A scene in Ukraine following Russia’s invasion.
- Germany’s agricultural minister said Ukraine needs to be stocked with weapons to avoid a global famine.
- Food Minister Cem Özdemir urged Western nations to increase arms to Ukraine, per German news outlet WAZ.
- He said Russian President Vladimir Putin is waging a “starvation strategy” on the agricultural landscape.
Germany’s agricultural minister warned of the potential for a global famine if Ukraine does not receive more weapons from Western countries.
According to Food Minister Cem Özdemir, Russian troops are wreaking havoc on the world’s agricultural supply, he told the Westdeutsche Allgemeine Zeitung (WAZ), a German newspaper, in a report published Sunday.
“Russia’s war against Ukraine is increasingly turning out to be an attack on the international community,” he said. “That’s why it’s so important that the West supports Ukraine with more, more effective weapons — and Germany shouldn’t be exempt from that.”
Özdemir told WAZ that Germany has received notice that Russian troops, at Russian President Vladimir Putin’s command, are “deliberately destroying agricultural infrastructure and supply chains.”
If they continue to destroy the agricultural landscape in Ukraine, there could be devastating consequences on the world supply chain of food, he said to WAZ.
He characterized the operation to destroy Ukraine’s agricultural infrastructure as Putin’s “starvation strategy,” and urged international organizations, such as the United Nations World Food and Agriculture Committee, to back him.
“Here we have to agree on fundamental, structural questions of agricultural and food policy worldwide,” he said, according to WAZ.
Russia and Ukraine play pivotal roles in the grain market.
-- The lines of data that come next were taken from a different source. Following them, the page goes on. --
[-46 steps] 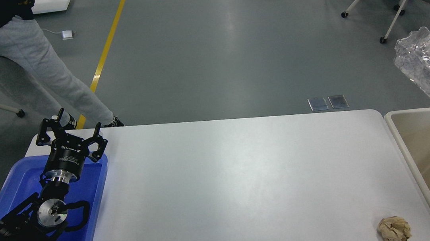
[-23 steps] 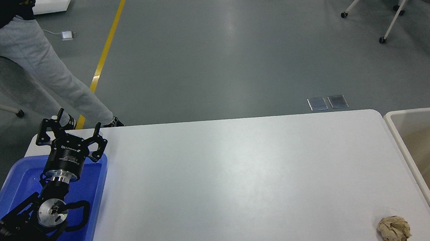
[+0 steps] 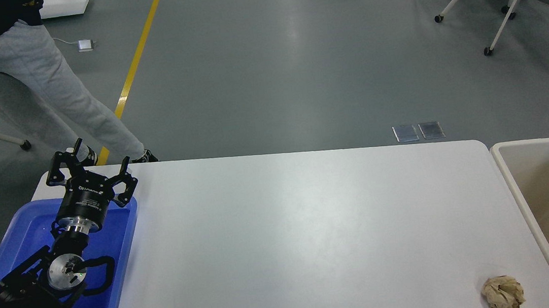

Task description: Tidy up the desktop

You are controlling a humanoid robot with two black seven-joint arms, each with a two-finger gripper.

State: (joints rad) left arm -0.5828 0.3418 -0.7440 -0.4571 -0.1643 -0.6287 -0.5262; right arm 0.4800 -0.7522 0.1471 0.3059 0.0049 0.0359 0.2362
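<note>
White bench [image 3: 303,232] fills our view; a crumpled paper ball [image 3: 503,293] lies near its right corner. Our left tool [image 3: 97,157] hovers spread wide, empty, above the blue tray [image 3: 125,241].

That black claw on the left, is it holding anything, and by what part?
Nothing. The left gripper is open and empty, above the far end of the blue tray. The crumpled paper ball lies untouched on the desktop.

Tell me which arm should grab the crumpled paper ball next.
Probably right. The paper ball lies at the desktop's near right corner beside the beige bin, while the left gripper hangs open over the blue tray, far across. The right arm is out of view.
</note>
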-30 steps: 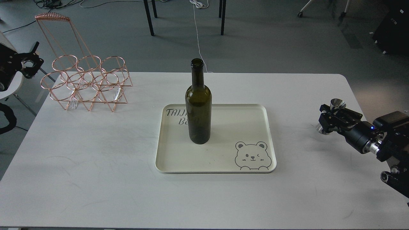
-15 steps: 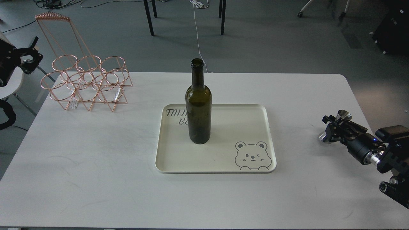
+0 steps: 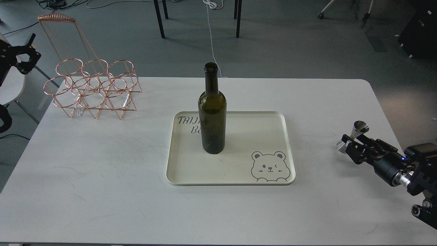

Ukraine is a major exporter of both wheat and corn, accounting for 12% and 17% of global supply, respectively. And Russia’s wheat exports account for almost 17% of global supply, Insider’s Urooba Jamal notes. Since Russia invaded Ukraine on February 24, food prices have started to soar.
“Shortages of these commodities and broad-based increases in prices could add to inflation pressures and food insecurity,” a World Bank spokesperson told Insider.
The potential effects have worried economists in the United States, who are paying close attention to any reverberations from the Ukraine-Russia conflict.
Bart Watson, chief economist at the Brewers Association, for example, told Insider he’s watching out for how barley will affect the beer supply in the US.
“Ukraine and Russia together produce about a fifth of the world’s barley,” Watson said in an interview with Insider.
Craft brewers in the US aren’t majorly dependent on Ukrainian barley. “But these are global markets,” Watson said. “So what happens to the market when the countries that would typically buy these exports from those countries can’t, is the big unknown. Are they able to pivot to other products or sources?”